Mark warned the legislators that impeaching an elected official is a very serious legislative process, which must not be abused.
“Impeachment is not designed for a few days exercise. Where it has become the last resort, it must be painstakingly conducted within the hallowed chamber of the parliament in accordance to the extant rules of the House and the Constitution of the Federal Republic of Nigeria. This is not to say that there should be no collaboration between the executive and the state legislatures on matters of public good,” he added.
He observed that the blend of age, gender, personalities, professional backgrounds and affiliations of the participating legislators is a positive sign towards crafting laws that would address the structural deficiencies of the nation’s economy, the weaknesses of our political system and the ills of the society.

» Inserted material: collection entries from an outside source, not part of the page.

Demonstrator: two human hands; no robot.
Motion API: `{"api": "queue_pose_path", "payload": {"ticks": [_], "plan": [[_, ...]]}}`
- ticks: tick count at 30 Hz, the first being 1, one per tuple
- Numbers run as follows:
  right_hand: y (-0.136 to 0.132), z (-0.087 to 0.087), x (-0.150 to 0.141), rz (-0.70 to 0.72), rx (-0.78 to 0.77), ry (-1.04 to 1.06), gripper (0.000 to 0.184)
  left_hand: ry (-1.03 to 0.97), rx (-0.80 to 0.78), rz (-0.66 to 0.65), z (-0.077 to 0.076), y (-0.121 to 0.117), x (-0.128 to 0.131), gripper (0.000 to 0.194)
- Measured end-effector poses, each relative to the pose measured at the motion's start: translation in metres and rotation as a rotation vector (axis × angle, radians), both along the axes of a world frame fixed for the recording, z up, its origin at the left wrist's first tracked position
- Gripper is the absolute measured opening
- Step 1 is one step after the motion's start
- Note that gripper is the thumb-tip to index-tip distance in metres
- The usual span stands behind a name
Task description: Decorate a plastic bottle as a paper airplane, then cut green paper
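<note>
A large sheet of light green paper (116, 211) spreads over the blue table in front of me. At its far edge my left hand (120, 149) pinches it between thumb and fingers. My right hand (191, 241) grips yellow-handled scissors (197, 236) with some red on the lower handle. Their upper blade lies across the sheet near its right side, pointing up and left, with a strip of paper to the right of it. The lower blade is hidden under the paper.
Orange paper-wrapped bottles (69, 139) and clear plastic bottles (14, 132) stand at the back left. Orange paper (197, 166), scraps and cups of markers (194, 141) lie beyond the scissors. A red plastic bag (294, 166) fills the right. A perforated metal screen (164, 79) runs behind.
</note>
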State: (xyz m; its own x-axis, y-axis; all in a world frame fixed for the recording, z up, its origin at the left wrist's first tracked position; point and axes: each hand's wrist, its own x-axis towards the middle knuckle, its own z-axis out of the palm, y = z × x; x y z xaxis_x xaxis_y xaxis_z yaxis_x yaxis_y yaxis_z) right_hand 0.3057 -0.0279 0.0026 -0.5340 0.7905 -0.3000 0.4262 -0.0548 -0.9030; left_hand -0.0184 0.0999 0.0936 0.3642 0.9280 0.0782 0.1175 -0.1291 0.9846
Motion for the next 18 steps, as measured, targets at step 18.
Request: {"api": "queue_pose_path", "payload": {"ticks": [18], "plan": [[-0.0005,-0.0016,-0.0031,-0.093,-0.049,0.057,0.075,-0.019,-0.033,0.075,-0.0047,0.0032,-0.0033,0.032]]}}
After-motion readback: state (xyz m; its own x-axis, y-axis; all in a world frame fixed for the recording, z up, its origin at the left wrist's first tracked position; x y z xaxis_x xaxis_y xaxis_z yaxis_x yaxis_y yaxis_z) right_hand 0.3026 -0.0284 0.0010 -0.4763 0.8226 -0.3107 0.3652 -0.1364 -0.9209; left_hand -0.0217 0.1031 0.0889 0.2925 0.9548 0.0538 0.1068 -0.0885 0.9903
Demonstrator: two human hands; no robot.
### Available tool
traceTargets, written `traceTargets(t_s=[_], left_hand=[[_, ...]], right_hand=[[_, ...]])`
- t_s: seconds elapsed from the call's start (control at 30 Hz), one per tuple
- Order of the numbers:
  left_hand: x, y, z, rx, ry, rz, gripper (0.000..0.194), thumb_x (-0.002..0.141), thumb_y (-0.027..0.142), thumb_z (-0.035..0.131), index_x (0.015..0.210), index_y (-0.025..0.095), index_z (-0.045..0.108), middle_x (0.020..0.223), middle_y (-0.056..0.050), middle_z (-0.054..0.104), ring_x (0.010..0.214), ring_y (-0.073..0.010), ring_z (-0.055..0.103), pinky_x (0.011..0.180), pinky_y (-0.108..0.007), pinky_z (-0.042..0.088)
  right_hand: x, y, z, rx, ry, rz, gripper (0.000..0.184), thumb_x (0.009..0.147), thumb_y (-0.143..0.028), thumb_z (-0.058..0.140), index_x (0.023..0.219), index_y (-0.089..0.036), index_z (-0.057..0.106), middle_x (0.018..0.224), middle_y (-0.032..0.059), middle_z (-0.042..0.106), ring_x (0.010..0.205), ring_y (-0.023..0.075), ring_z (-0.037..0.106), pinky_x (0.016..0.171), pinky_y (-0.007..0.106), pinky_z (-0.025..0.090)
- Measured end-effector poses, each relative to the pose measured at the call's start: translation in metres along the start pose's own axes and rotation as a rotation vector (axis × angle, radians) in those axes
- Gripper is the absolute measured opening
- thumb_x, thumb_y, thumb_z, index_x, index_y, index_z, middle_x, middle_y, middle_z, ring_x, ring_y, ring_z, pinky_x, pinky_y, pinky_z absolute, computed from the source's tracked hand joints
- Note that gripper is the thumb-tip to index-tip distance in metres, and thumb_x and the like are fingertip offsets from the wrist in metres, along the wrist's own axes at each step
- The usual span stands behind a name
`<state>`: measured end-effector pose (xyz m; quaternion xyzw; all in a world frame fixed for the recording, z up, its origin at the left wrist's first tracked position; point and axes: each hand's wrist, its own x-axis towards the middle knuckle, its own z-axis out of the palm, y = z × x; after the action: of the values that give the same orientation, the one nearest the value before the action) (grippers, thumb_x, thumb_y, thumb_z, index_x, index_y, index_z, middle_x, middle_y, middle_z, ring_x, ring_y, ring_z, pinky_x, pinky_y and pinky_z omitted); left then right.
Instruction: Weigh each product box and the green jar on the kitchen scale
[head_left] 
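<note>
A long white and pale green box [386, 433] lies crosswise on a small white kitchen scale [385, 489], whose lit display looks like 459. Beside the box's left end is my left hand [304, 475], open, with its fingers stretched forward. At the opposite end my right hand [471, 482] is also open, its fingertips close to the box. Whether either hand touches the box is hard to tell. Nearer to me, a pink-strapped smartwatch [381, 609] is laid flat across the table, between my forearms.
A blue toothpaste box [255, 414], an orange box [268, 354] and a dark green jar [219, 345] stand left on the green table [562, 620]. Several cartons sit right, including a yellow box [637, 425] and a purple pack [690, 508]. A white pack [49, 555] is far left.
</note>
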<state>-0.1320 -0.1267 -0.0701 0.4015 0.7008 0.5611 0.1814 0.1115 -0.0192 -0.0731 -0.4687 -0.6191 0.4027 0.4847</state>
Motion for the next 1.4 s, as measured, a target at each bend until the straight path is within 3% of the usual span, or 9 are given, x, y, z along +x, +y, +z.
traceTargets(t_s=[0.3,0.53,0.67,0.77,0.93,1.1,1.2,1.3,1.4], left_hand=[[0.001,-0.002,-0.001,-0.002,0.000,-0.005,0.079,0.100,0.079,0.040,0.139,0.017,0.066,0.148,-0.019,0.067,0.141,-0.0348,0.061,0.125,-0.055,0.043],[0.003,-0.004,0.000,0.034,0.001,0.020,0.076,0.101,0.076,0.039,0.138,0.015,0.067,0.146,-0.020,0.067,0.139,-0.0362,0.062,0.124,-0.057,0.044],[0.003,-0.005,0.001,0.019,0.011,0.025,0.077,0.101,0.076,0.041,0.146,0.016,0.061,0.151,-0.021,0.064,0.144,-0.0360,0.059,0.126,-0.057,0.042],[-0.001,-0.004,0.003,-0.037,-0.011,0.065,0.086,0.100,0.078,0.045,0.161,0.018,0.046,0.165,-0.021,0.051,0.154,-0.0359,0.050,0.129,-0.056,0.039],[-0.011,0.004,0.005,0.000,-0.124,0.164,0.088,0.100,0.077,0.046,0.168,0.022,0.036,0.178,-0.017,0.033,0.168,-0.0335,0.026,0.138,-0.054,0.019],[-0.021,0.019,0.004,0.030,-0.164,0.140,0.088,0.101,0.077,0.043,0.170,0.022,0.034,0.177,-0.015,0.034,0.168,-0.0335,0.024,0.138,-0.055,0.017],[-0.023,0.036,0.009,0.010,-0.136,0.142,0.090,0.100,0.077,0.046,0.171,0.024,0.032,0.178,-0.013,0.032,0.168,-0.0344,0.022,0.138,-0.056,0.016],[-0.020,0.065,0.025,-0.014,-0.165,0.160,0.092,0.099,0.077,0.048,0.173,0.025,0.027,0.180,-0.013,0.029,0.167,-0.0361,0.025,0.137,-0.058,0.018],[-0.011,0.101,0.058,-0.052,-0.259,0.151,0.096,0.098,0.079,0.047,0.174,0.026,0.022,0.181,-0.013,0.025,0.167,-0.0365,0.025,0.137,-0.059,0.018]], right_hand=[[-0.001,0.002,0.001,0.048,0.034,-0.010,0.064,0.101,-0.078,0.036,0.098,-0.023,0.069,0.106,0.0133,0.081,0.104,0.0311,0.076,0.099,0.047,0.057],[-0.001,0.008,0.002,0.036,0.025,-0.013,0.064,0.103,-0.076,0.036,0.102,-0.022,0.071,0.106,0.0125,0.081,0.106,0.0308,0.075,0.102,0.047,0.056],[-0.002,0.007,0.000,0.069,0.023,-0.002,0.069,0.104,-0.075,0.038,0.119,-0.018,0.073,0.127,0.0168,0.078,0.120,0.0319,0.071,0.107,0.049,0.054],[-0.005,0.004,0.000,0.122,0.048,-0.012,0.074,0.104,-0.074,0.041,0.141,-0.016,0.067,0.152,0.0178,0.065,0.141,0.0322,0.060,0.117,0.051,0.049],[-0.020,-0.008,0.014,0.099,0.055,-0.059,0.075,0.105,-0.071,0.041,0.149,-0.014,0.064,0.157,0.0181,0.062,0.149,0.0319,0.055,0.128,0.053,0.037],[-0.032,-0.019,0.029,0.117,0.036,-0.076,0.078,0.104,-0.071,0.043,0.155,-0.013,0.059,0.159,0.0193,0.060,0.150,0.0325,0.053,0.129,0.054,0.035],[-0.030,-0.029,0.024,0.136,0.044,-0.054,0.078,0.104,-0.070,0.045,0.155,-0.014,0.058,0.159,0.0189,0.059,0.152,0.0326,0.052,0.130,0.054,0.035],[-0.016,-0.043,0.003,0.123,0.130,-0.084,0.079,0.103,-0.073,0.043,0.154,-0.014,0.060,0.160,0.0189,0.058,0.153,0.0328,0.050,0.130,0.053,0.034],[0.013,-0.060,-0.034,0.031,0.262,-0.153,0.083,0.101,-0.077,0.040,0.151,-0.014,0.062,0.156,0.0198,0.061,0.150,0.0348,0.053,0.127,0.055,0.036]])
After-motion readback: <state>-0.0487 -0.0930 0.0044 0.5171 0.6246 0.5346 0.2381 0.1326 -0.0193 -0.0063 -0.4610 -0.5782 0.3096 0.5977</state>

“I certainly expect healthy, stimulating and enriching debates in the days ahead, as we settle down to work and examine different issues from different perspectives. As you commence your duties as legislators, I urge you to conduct yourselves in a manner beyond reproach. I equally invite you all to define your appropriate role as our electoral democracy moves from mere procedural concerns to substantive issues.
“Just as I have called for synergy between state assemblies and the National Assembly, I wish to emphasise that a strong partnership is also required between the executive and the legislature in order for Nigeria to achieve its developmental goals, increase transparency and accountability and curb corruption,” he concluded.